Exercise directions: Give back each entry exactly as written, apart from the pictures.

Supplied records:
· · · ·
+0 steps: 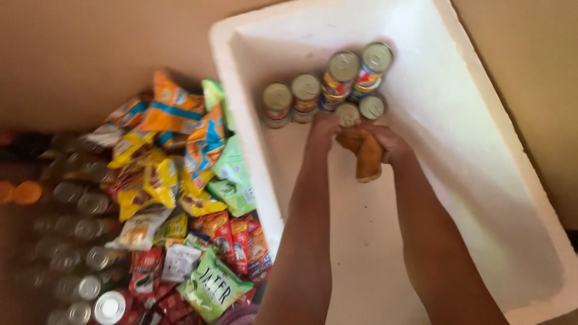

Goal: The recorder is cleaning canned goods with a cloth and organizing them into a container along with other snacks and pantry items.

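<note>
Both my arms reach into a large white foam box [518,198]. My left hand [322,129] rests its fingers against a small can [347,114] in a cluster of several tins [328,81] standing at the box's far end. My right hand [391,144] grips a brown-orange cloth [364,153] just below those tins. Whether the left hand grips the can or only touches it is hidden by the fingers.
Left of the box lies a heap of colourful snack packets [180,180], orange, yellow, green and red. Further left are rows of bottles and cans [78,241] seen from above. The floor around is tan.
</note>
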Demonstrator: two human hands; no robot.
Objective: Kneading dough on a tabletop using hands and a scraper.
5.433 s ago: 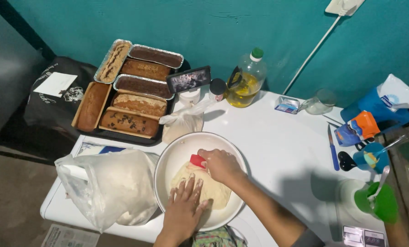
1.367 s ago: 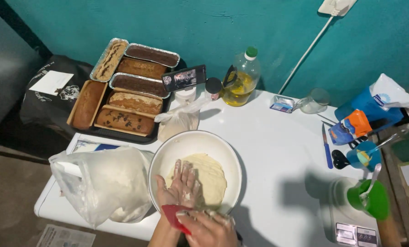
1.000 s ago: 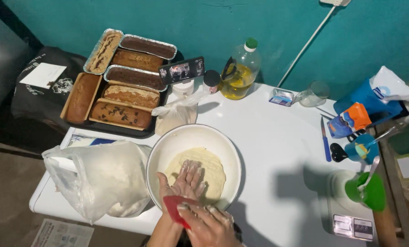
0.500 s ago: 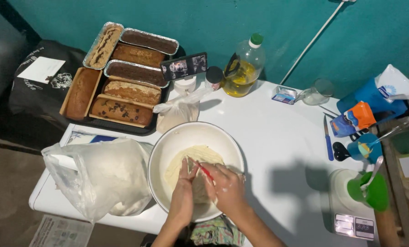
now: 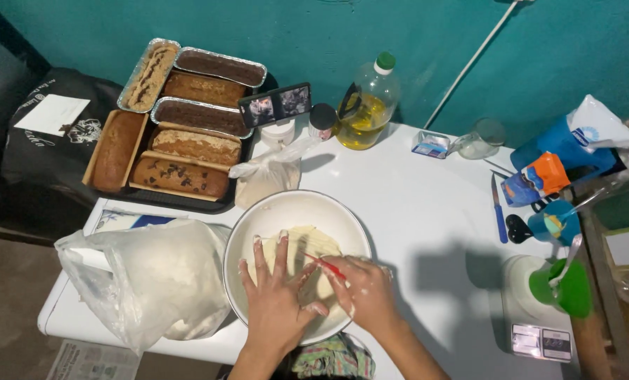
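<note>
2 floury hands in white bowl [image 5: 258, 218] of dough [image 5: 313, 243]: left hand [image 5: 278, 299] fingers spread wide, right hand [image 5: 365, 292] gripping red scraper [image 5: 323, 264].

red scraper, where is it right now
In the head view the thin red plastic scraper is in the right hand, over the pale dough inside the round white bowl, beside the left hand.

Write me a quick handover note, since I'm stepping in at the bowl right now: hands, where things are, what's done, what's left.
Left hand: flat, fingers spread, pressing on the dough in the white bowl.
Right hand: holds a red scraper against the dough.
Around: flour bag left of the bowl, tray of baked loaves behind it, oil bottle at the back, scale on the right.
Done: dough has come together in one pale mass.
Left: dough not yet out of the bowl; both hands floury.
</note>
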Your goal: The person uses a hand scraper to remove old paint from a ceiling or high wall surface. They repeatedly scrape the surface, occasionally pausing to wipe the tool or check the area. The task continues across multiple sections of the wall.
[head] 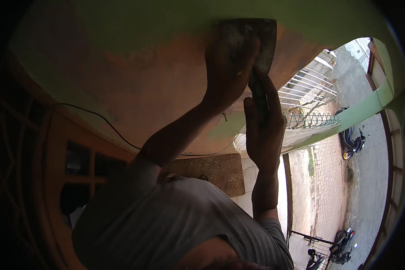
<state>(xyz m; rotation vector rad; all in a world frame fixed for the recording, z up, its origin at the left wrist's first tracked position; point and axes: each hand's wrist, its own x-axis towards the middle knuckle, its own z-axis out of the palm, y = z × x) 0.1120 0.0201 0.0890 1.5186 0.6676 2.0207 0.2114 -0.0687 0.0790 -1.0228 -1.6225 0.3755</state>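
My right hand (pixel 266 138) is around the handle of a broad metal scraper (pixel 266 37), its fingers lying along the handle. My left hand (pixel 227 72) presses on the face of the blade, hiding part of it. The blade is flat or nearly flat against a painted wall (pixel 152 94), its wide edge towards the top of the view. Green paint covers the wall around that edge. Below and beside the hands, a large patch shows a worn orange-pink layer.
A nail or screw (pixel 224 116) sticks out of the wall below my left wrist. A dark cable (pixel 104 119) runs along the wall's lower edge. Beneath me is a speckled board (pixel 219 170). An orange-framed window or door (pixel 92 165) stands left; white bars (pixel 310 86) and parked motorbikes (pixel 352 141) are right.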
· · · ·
Solution to this exercise:
+0 steps: 

Goal: The recorder is cleaning canned goods with a cloth and organizing them into a container along with other snacks and pantry items.

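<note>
Both my arms reach into a large white foam box [518,198]. My left hand [322,129] rests its fingers against a small can [347,114] in a cluster of several tins [328,81] standing at the box's far end. My right hand [391,144] grips a brown-orange cloth [364,153] just below those tins. Whether the left hand grips the can or only touches it is hidden by the fingers.
Left of the box lies a heap of colourful snack packets [180,180], orange, yellow, green and red. Further left are rows of bottles and cans [78,241] seen from above. The floor around is tan.
</note>
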Demonstrator: two human hands; no robot.
Objective: Kneading dough on a tabletop using hands and a scraper.
5.433 s ago: 
1.367 s ago: 
1.000 s ago: 
0.500 s ago: 
now: 
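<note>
2 floury hands in white bowl [image 5: 258, 218] of dough [image 5: 313, 243]: left hand [image 5: 278, 299] fingers spread wide, right hand [image 5: 365, 292] gripping red scraper [image 5: 323, 264].

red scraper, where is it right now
In the head view the thin red plastic scraper is in the right hand, over the pale dough inside the round white bowl, beside the left hand.

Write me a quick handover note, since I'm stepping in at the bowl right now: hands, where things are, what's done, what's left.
Left hand: flat, fingers spread, pressing on the dough in the white bowl.
Right hand: holds a red scraper against the dough.
Around: flour bag left of the bowl, tray of baked loaves behind it, oil bottle at the back, scale on the right.
Done: dough has come together in one pale mass.
Left: dough not yet out of the bowl; both hands floury.
</note>
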Your goal: The person uses a hand scraper to remove old paint from a ceiling or high wall surface. They repeatedly scrape the surface, occasionally pausing to wipe the tool or check the area. The task continues across multiple sections of the wall.
[head] 
<state>(xyz m; rotation vector rad; all in a world frame fixed for the recording, z up, its origin at the left wrist's first tracked position; point and axes: each hand's wrist, its own x-axis towards the middle knuckle, its own z-axis out of the palm, y = z × x) 0.1120 0.0201 0.0890 1.5186 0.6676 2.0207 0.2114 -0.0687 0.0790 -1.0228 -1.6225 0.3755</state>
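My right hand (pixel 266 138) is around the handle of a broad metal scraper (pixel 266 37), its fingers lying along the handle. My left hand (pixel 227 72) presses on the face of the blade, hiding part of it. The blade is flat or nearly flat against a painted wall (pixel 152 94), its wide edge towards the top of the view. Green paint covers the wall around that edge. Below and beside the hands, a large patch shows a worn orange-pink layer.
A nail or screw (pixel 224 116) sticks out of the wall below my left wrist. A dark cable (pixel 104 119) runs along the wall's lower edge. Beneath me is a speckled board (pixel 219 170). An orange-framed window or door (pixel 92 165) stands left; white bars (pixel 310 86) and parked motorbikes (pixel 352 141) are right.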

No further output is required for this answer.